Мистер Кингсли — яркий и занимательный посредник между Карлейлем и обыденностью. В молодые годы и в своих ранних сочинениях он выступал посредником между своим учителем и заурядным радикализмом, воплощая антагонизм великого шотландца к существующим институтам, его сочувствие к человеку как таковому и его надежду на более человечное общество, но приправляя это изрядной долей смутных фантазий, чартистских лозунгов, слабой экзальтации и судорожной дерзости, основанной, как это всегда бывает, на моральной трусости. В последнее время он перешел на другую сторону своего учителя и теперь выступает посредником между ним, «Тридцатью девятью статьями» и Ганноверской династией, воплощая страстную тягу Карлейля к выдающимся личностям, его страстную ненависть к демократии, его восхищение сильным характером, его склонность опираться скорее на исторические основы, чем на абсолютные принципы, но представляя их одновременно с благоразумием здравого смысла и благоразумием корыстолюбия и робости, которые одинаково чужды духу его учителя.
Мы предпочитаем вторую ипостась этого человека. Она больше ему подходит. Он честолюбив, а роль, которую он взял на себя изначально, — это роль, которую честолюбие может только испортить. У него слабая вера в принципы, и он отступает, улетая к «пресвитеру Иоанну» или куда-то в облака, когда, наконец, принципы и чувства должны либо улетучиться, либо по-настоящему взять упрямого британского «тельца» за рога. И, по правде говоря, его раннее кредо было отчасти просто страстным и глупым, и, имей он больше мужества и бескорыстия, он заявлял бы о меньшем. Его нынешняя позиция лучше — то есть здравее и искреннее. Лучше для него, потому что она более ограничена и британская, оставляя ему пространство для полезного труда и не требуя от него разрыва с Церковью и Государством, на что у него на самом деле не хватает духа. Как глава иерархии церковных старост, он человек эффективный и даже достойный восхищения, благочестивый, ревностный и склонный к реформам; но институты для него важнее принципов, и любая попытка опереться исключительно на последние ставит его в ложное положение.
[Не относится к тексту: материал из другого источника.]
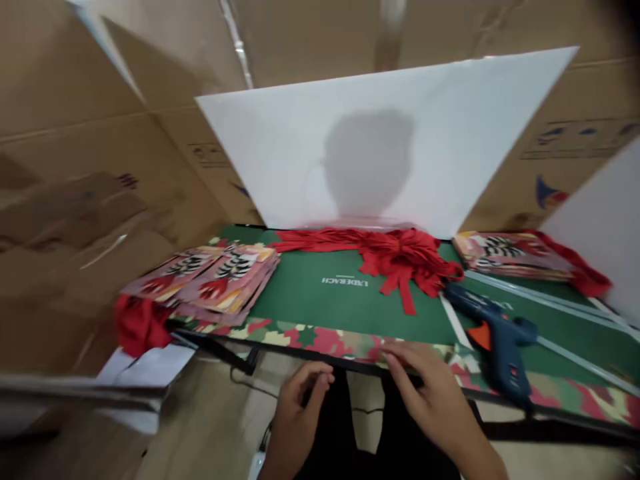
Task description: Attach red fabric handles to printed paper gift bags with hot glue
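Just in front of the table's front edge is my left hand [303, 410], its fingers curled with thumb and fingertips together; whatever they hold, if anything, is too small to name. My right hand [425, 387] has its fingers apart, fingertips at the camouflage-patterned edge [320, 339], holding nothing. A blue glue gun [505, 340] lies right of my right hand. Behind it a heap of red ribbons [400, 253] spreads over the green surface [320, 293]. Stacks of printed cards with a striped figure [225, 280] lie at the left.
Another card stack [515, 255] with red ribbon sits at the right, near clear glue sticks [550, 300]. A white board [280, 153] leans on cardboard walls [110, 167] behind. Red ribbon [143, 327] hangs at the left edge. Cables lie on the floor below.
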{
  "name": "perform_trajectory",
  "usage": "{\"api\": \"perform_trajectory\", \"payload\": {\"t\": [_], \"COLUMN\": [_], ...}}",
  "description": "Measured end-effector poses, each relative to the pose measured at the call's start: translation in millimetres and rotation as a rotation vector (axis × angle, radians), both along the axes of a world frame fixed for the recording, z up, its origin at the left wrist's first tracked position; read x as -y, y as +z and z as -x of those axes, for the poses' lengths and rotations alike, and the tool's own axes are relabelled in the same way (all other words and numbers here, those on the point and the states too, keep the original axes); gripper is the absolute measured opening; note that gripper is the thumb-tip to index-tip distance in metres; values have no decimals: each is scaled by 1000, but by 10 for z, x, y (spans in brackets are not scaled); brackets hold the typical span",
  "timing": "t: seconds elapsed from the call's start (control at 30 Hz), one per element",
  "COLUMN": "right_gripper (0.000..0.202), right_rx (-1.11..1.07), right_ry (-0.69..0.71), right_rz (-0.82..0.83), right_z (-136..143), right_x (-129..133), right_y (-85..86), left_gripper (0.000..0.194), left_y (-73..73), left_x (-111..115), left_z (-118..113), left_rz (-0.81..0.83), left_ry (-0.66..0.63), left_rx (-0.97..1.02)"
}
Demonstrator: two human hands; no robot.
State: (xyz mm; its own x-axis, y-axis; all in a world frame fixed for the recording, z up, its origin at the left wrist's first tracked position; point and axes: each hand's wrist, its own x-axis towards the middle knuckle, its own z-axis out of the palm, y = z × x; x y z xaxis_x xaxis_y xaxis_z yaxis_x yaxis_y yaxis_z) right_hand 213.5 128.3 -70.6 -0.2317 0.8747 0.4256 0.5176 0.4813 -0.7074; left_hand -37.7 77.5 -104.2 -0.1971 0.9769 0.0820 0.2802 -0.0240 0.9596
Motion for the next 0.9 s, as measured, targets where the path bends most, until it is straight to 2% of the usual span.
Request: {"api": "perform_trajectory", "payload": {"t": [0.13,0.23,0.27,0.3,0.33,0.37,0.43,0.5,0.57,0.6,0.63,0.7,0.77,0.83,0.9], "right_gripper": [36,37,37,36,35,34,33,33,34,35,36,39,40,39,38], "right_rx": [94,141,150,154,155,155,141,123,109,103,98,91,91,86,69], "right_ry": [52,63,65,67,68,67,63,59,53,42,26,-14,-35,-33,-30], "right_rz": [32,-18,-33,-45,-51,-51,-42,-18,6,16,22,17,0,-13,-20], "right_z": [296,316,298,276,255,238,225,236,255,261,265,260,246,232,221], "right_x": [-661,-945,-981,-995,-994,-983,-953,-935,-929,-928,-927,-921,-913,-909,-918], "right_y": [-372,-578,-639,-692,-735,-766,-793,-786,-770,-766,-765,-774,-785,-788,-782], "left_gripper": [27,35,38,44,50,50,45,41,38,47,63,76,77,88,114], "left_y": [169,348,402,449,484,505,493,418,300,236,171,50,-48,-103,-102], "left_x": [-166,-490,-616,-737,-845,-933,-1031,-1023,-942,-893,-847,-782,-748,-725,-706], "left_z": [551,1162,1368,1548,1682,1756,1690,1379,966,776,617,416,336,299,244], "left_rz": [-191,-319,-304,-231,-122,-89,-53,-64,-106,-153,-182,-167,-97,-15,53], "left_ry": [178,383,468,496,483,464,367,235,31,-108,-177,-97,-44,-79,-114], "left_rx": [-211,-585,-728,-854,-944,-961,-973,-967,-946,-945,-953,-948,-929,-908,-892]}}
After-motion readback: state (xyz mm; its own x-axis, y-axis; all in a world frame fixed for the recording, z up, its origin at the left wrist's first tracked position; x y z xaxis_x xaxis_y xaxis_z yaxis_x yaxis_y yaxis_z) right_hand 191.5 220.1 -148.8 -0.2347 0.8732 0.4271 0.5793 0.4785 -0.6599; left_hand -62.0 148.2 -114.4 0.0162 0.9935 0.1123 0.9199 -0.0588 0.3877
Мистер Кингсли обладает прекрасными дарованиями и благими намерениями. Он обладает редким даром оживлять сцены и характеры — столь же редким даром представлять их в ярком, живописном описании. Он должен быть очень привлекательным лектором, придающим своей официальной работе интерес, который не всегда присущ трудам подобного рода.
Для рассуждений об истории он обладает важными качествами, которые было бы неискренне не признать. Первое из них заключается в том, что он мужественно цепляется, вопреки тенденциям нашего времени, за человеческую, а не за сверхчеловеческую точку зрения. Он уважает личность; он пишет о людях, а не о марионетках; он достаточно старомоден, чтобы верить, что люди могут быть движимы изнутри не меньше, чем извне, и не пытается, как выразился Кинэ, упразднить человеческую историю, добавив вместо этого главу к естественной истории. Здесь он тоже следует за Карлейлем, но делает это весьма похвальным образом. Энтузиазм по отношению к науке, который отличает эти последние столетия, порождает во многих умах сильное желание установить «законы» для истории человечества — то есть установить для истории человека неизменную программу. С этой целью предпринимаются попытки сделать все исторические результаты зависимыми от нескольких простых и осязаемых условий. Неустрашимая прозаическая логика Спенсера, дискурсивная смелость Бокля, жесткий догматизм Дрейпера — все они вовлечены в это начинание. Но, стремясь сделать историю простой и упорядоченной, они забывают сделать ее человечной. Существует порядок и прогресс, возможно, но порядок и прогресс чего? Людей? Человеческих душ, движимых самими собой? Нет, палок, плывущих по течению, соломинок, гонимых ветром! Люди, согласно этой теории, — лишь кегли в дорожке, которые Природа расставляет только для того, чтобы снова сбить их; и что толку, если Природа совершенствуется и учится расставлять их все лучше и лучше? Триумфы принадлежат ей, а не им. В конце концов, они всего лишь кегли. Прогресс? Да, конечно; но, заметьте, «деревянный» прогресс.